**Exercise prompt:** From the data, copy out every line in which the word "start" appears.

-=-=-=-=-

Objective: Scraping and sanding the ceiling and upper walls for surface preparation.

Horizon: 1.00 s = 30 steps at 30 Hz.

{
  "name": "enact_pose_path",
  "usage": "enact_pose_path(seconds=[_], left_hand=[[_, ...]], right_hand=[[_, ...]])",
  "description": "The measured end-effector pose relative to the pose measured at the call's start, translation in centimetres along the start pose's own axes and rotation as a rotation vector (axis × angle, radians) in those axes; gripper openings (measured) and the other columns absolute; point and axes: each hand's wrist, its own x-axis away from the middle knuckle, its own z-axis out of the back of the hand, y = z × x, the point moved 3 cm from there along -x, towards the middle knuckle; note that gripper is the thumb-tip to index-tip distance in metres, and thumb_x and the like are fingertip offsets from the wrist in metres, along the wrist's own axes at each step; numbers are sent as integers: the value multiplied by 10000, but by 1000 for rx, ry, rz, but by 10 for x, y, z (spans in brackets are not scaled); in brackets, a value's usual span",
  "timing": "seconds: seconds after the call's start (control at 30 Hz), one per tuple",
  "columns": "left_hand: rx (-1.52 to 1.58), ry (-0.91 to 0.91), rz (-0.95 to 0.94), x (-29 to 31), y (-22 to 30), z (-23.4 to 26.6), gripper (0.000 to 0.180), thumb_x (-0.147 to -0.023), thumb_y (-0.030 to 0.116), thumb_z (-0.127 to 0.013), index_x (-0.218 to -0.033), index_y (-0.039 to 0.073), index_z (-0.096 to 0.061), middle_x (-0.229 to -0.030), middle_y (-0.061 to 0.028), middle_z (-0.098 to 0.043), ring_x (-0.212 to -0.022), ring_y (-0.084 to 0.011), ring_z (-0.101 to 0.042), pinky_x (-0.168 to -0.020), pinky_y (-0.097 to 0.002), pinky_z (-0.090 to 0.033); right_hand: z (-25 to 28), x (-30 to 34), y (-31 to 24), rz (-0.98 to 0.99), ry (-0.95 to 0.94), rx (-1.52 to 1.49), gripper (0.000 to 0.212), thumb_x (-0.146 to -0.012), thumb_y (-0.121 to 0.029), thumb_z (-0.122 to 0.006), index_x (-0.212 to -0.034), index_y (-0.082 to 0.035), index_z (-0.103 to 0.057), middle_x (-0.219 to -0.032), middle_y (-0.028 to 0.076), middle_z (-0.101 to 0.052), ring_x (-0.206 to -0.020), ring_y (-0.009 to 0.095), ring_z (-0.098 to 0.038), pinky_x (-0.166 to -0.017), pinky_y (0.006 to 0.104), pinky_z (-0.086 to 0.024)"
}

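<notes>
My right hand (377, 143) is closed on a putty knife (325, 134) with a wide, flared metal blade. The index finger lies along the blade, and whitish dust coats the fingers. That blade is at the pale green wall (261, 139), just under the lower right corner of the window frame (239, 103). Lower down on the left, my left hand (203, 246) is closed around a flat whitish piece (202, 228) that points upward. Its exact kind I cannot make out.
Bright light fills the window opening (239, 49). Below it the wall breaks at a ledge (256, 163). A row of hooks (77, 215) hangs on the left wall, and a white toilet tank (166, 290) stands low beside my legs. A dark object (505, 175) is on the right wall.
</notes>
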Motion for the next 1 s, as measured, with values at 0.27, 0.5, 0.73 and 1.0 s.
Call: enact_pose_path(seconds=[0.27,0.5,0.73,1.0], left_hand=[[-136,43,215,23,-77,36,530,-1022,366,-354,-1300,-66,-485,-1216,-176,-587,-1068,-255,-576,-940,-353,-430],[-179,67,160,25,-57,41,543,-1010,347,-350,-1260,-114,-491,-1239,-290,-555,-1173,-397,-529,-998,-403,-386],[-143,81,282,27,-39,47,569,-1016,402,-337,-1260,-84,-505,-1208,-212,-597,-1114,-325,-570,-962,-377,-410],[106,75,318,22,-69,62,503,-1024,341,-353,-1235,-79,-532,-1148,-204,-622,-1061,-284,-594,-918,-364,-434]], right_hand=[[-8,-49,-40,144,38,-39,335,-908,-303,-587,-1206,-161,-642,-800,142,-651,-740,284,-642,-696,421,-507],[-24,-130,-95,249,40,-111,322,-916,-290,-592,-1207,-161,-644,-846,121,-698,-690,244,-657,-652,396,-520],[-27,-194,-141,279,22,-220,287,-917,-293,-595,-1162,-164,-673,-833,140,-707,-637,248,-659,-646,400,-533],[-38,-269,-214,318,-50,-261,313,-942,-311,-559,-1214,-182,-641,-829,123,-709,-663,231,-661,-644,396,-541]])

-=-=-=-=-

**Answer to this problem:**
  "description": "The measured end-effector pose relative to the pose measured at the call's start, translation in centimetres along the start pose's own axes and rotation as a rotation vector (axis × angle, radians) in those axes; gripper openings (measured) and the other columns absolute; point and axes: each hand's wrist, its own x-axis away from the middle knuckle, its own z-axis out of the back of the hand, y = z × x, the point moved 3 cm from there along -x, towards the middle knuckle; note that gripper is the thumb-tip to index-tip distance in metres, and thumb_x and the like are fingertip offsets from the wrist in metres, along the wrist's own axes at each step; numbers are sent as integers: the value multiplied by 10000, but by 1000 for rx, ry, rz, but by 10 for x, y, z (spans in brackets are not scaled); in brackets, a value's usual span",
  "timing": "seconds: seconds after the call's start (control at 30 Hz), one per tuple",

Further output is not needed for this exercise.